### WHAT IS NEEDED:
Copy out exactly, from the entries that follow, the line holding "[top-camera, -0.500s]", the line holding "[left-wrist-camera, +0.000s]", and all lines between them, but no pictures.

### EXTRACTED RECORDS:
============================================================
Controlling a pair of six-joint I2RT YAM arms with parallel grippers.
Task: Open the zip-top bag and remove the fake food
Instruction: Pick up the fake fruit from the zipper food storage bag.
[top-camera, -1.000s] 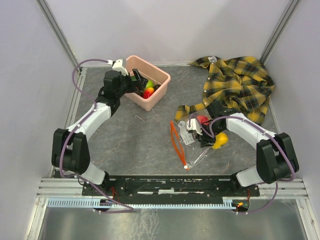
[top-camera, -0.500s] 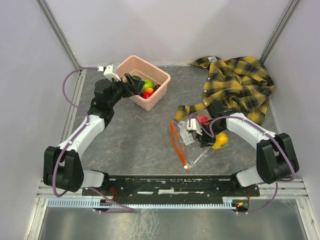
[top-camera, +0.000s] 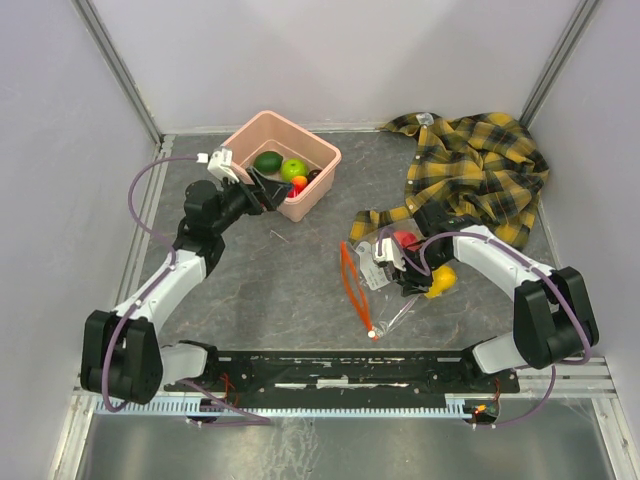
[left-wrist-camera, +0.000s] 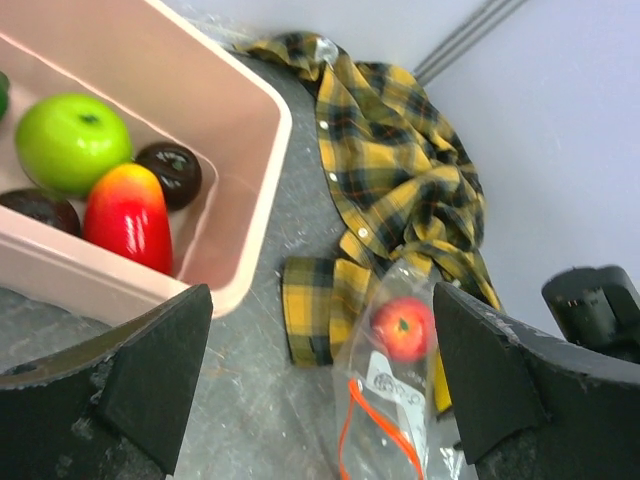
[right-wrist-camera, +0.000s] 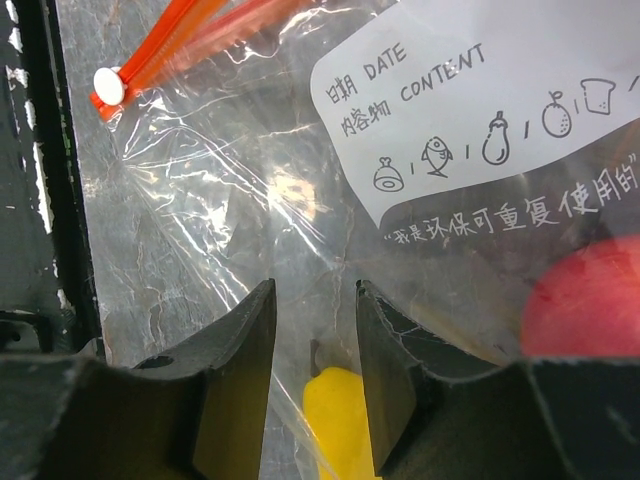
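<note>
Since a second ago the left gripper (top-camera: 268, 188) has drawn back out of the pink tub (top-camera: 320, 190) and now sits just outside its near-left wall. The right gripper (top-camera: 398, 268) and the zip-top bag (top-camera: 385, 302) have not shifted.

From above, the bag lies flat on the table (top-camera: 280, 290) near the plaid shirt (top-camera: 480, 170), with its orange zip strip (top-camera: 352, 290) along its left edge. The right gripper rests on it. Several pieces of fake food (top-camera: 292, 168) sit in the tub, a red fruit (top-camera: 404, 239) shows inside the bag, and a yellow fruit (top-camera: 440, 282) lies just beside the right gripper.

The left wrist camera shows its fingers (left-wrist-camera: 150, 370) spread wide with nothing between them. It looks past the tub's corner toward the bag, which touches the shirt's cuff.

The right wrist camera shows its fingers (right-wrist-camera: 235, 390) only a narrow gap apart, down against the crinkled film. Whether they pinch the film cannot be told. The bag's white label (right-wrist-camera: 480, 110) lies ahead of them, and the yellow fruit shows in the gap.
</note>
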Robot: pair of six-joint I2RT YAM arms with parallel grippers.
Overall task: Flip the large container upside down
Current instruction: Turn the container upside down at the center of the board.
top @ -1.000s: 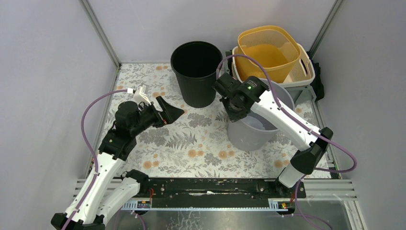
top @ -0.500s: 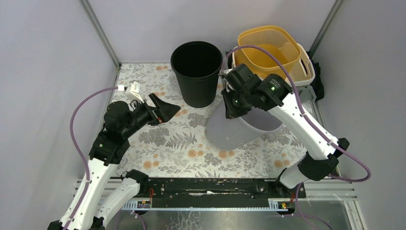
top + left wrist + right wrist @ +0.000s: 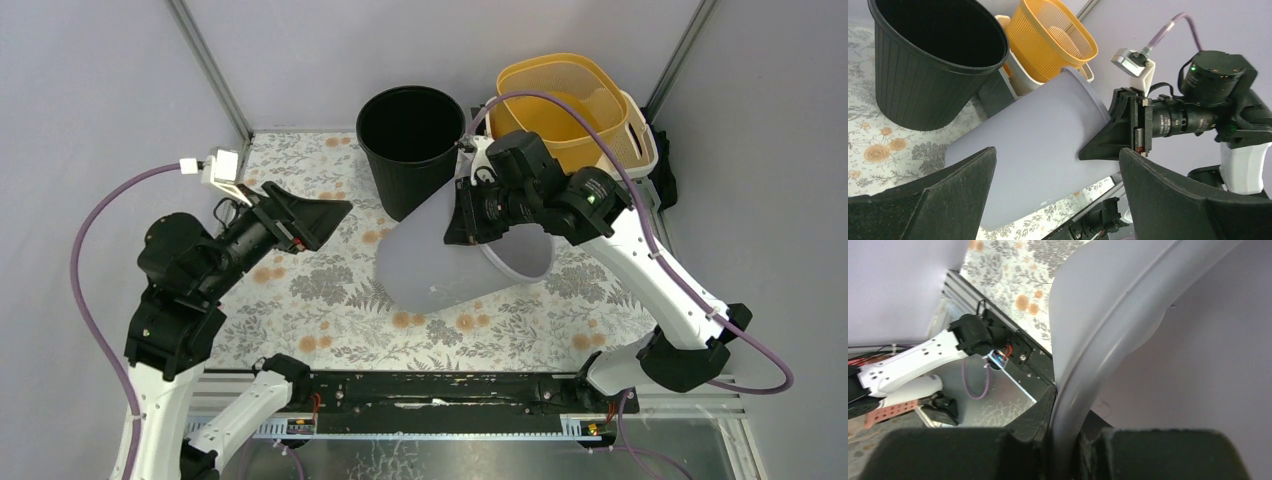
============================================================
### SOLUTION BELOW:
[top-camera, -0.500s] 
[top-camera, +0.000s] 
[left-wrist-camera, +0.000s] 

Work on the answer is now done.